Они приносили еду по вечерам, молча ставили на ступеньку и уходили. Мы представляли все это так: жены готовят корзинки к приходу мужей с работы, а те сразу берут их и несут сюда — чем позднее, тем лучше, чтоб не увидал кто: носить нам пищу, верно, очень стыдно, и делали они это втайне друг от друга. Констанция утверждала, что готовит не одна, а несколько женщин.

— Вот эта обожает томатный соус, — объясняла она, пробуя тушеную фасоль. — И вечно льет чересчур много. А вчерашняя предпочитает патоку.

Порой мы находили в корзинках записки: «Это за тарелки», «Простите за занавески», «Извините за арфу». Дверь мы открывали только глубоким вечером, когда поблизости наверняка никого не было, и всегда ставили корзинку обратно на ступеньку и тщательно запирали двери.

Обнаружилось, что к протоке мне больше дороги нет: во-первых, там теперь дядя Джулиан, во-вторых — слишком далеко от Констанции. Я теперь не ходила дальше опушки леса, а Констанция дальше огорода. Хоронить сокровища и брать в руки камни тоже больше нельзя. Зато я ежедневно осматривала доски на окнах в кухне и, заметив щелку, прибивала новые. По утрам я проверяла, крепок ли замок на парадных дверях, а Констанция мыла кухню. Мы подолгу просиживали у парадных дверей, особенно в дневные часы, когда мимо ходили люди; боковые стекла я тоже забила картоном, оставив с обеих сторон по щели: мы видели всех, а нас — никто. Там играли дети, ходили мимо люди — мы слышали их голоса, чужие голоса, видели чужие злобные лица — они таращили глаза и разевали рты. Однажды к дому подъехали люди на велосипедах: две женщины, мужчина и двое детей. Оставив велосипеды на аллее, они разлеглись на траве — отдохнуть и поболтать. Дети как шальные носились по аллее, скакали по кустам и кружили меж деревьев. В тот день мы узнали, что вместо сгоревшей крыши разросся плющ: одна из женщин украдкой взглянула на дом и сказала, что за плющом и не видно, был тут пожар или нет. Они редко оборачивались к дому лицом, глядели краем глаза, из-за плеча или меж пальцев.

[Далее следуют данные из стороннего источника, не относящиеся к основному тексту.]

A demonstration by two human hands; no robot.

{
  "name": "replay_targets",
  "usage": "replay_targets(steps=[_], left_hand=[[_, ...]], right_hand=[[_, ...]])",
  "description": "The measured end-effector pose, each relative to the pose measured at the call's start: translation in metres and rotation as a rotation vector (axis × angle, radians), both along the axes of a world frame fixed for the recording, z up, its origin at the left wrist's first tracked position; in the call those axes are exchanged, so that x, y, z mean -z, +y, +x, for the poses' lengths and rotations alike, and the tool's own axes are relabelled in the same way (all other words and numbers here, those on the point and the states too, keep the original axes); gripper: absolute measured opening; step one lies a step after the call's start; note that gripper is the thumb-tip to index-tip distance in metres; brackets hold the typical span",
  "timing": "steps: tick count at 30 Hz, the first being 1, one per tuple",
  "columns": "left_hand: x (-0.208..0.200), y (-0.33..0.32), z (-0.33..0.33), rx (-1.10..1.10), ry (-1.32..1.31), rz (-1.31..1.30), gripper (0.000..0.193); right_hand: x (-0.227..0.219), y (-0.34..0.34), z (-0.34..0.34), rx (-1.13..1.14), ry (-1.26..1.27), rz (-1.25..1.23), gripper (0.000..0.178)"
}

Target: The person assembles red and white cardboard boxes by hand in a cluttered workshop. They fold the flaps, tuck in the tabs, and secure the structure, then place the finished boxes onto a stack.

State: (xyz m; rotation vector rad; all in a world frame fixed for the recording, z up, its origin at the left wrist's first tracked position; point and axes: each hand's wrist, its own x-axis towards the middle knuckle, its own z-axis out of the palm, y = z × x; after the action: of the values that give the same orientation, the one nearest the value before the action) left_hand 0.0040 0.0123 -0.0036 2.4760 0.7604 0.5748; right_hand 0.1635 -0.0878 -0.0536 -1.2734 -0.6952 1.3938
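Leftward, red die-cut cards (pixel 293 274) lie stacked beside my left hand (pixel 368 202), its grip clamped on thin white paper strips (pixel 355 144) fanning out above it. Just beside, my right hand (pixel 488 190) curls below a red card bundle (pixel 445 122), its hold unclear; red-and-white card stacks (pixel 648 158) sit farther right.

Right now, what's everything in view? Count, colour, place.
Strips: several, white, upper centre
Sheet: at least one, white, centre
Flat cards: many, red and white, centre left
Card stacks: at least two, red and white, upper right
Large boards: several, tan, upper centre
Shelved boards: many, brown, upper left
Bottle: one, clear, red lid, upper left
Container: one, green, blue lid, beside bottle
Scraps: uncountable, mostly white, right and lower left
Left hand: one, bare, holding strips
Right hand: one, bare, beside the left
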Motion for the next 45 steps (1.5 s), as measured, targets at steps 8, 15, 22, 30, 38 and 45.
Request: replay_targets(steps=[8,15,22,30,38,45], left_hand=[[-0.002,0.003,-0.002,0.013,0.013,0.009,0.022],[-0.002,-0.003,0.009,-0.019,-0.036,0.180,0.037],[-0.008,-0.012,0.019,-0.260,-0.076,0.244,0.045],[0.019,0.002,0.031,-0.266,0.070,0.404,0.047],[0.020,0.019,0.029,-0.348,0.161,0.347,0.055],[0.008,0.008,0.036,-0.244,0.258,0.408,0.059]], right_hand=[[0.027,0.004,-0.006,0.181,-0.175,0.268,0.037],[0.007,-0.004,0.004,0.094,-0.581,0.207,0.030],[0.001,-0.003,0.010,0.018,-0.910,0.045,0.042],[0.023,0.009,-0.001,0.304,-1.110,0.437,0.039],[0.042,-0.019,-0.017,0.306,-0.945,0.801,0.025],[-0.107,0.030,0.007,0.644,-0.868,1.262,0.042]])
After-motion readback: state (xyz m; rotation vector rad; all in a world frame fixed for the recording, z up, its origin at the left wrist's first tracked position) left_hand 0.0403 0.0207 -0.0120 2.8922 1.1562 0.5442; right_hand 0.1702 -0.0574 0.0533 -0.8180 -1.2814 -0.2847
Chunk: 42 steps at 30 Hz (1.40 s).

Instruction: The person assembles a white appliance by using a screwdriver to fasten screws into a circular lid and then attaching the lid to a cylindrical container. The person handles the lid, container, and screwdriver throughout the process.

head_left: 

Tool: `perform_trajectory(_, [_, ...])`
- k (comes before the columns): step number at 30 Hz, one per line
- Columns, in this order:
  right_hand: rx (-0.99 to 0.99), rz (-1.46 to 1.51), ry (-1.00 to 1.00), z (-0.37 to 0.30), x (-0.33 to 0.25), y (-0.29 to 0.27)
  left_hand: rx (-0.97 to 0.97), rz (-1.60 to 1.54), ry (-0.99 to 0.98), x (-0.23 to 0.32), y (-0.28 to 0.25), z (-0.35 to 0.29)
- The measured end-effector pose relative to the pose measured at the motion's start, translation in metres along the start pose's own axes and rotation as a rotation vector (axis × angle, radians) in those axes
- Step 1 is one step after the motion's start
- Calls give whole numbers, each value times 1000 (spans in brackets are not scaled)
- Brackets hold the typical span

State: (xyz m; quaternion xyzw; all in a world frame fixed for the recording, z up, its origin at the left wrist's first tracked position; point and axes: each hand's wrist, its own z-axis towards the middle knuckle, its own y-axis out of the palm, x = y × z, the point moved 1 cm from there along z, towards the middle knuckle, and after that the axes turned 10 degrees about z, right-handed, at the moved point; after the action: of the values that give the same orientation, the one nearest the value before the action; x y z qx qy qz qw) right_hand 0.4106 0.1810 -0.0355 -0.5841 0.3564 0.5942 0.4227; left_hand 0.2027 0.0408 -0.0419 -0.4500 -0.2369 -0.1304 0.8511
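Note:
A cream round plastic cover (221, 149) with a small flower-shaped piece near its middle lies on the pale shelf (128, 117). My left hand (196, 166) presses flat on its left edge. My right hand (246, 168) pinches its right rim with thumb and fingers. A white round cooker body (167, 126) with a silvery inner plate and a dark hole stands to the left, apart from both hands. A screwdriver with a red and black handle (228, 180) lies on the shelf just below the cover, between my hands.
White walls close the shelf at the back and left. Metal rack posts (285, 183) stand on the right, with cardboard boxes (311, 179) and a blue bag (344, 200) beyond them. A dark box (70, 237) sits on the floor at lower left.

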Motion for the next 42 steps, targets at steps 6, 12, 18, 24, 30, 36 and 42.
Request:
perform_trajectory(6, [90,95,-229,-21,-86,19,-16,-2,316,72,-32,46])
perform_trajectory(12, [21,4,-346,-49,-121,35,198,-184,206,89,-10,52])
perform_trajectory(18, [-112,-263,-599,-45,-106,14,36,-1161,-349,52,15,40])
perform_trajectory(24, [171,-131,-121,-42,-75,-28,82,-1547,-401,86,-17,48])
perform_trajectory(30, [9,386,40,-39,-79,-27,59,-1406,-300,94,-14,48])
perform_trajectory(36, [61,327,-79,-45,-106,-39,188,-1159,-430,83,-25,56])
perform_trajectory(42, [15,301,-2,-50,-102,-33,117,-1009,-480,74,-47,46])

— Говорят, красивый был особняк, — сказала одна из женщин, сидевших на нашей траве. — Когда-то, говорят, он был местной достопримечательностью.

— Теперь он похож на надгробие, — отозвалась другая.

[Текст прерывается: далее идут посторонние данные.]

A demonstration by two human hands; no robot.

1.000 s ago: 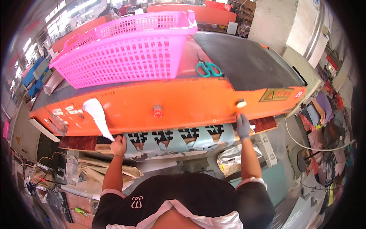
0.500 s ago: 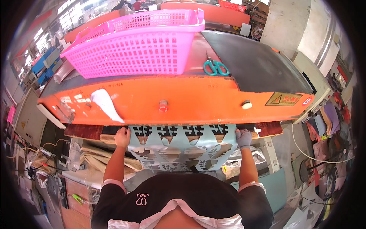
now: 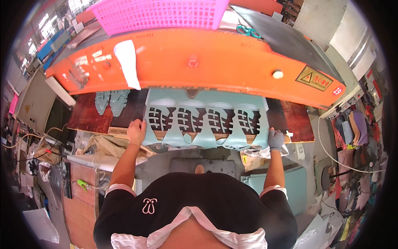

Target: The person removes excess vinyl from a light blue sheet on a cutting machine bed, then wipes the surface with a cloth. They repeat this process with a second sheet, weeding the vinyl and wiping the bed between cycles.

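Note:
A pale teal sheet (image 3: 199,142) with rows of cut-out openings lies over the front edge of a dark red-brown board (image 3: 89,110), its near end sagging past the edge. At the sheet's left edge, my bare left hand (image 3: 136,132) is closed on the margin. My right hand (image 3: 275,140), in a grey glove with some fingertips showing, is closed on the right edge. Black surface shows through the openings. Left of the sheet, cut teal pieces (image 3: 111,103) with jagged outlines lie on the board. The sheet's far end runs under an orange machine beam (image 3: 166,62).
A pink plastic basket (image 3: 161,16) and teal-handled scissors (image 3: 248,31) rest on top of the machine. A white cable (image 3: 327,154) loops at the right. Below the board, brown wrapping (image 3: 105,145) lies at left, and teal sheets (image 3: 292,186) are stacked at right.
My view has tipped downward. Both hands have moved the sheet farther under the beam, so less of it hangs toward me. The cut pieces on the left now show.

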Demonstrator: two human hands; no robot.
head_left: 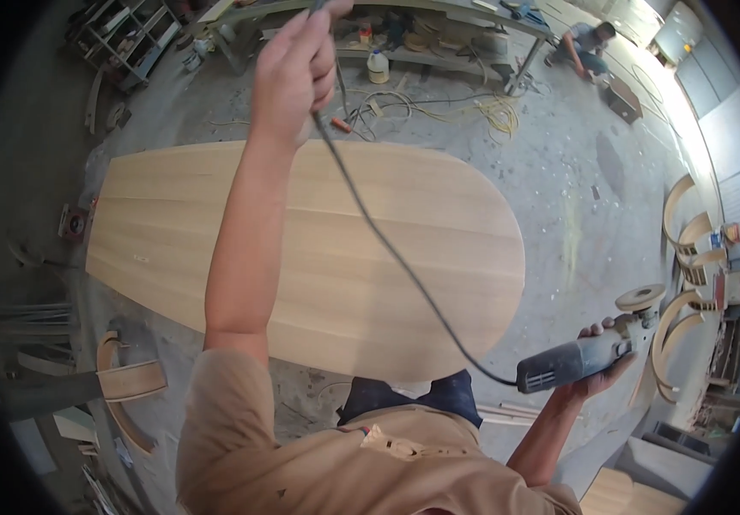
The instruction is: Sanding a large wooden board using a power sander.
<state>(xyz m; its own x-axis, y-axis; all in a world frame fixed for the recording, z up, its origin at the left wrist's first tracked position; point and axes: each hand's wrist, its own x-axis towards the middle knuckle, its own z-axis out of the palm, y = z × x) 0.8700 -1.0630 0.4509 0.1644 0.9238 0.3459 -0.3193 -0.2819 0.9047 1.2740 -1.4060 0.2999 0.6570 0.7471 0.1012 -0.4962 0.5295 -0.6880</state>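
Well forward, the left hand (291, 73) clasps a cord (378, 231).

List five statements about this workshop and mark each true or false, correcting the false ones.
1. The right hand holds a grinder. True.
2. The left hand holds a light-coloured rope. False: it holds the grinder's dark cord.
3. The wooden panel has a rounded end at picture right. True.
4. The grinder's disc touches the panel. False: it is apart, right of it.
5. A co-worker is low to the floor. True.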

— Ш-ш-ш, — остановила ее первая и кивнула на дом. Потом она громко сказала: — Говорят, им резную лестницу в Италии делали. Очень, говорят, красивая.

— Они ж тебя не слышат, — удивилась другая. — Да и пусть слышат, какая разница?

— Ш-ш-ш!

— И вообще, никто не знает наверняка: есть там кто-нибудь или нет. Россказням местных я не очень-то верю.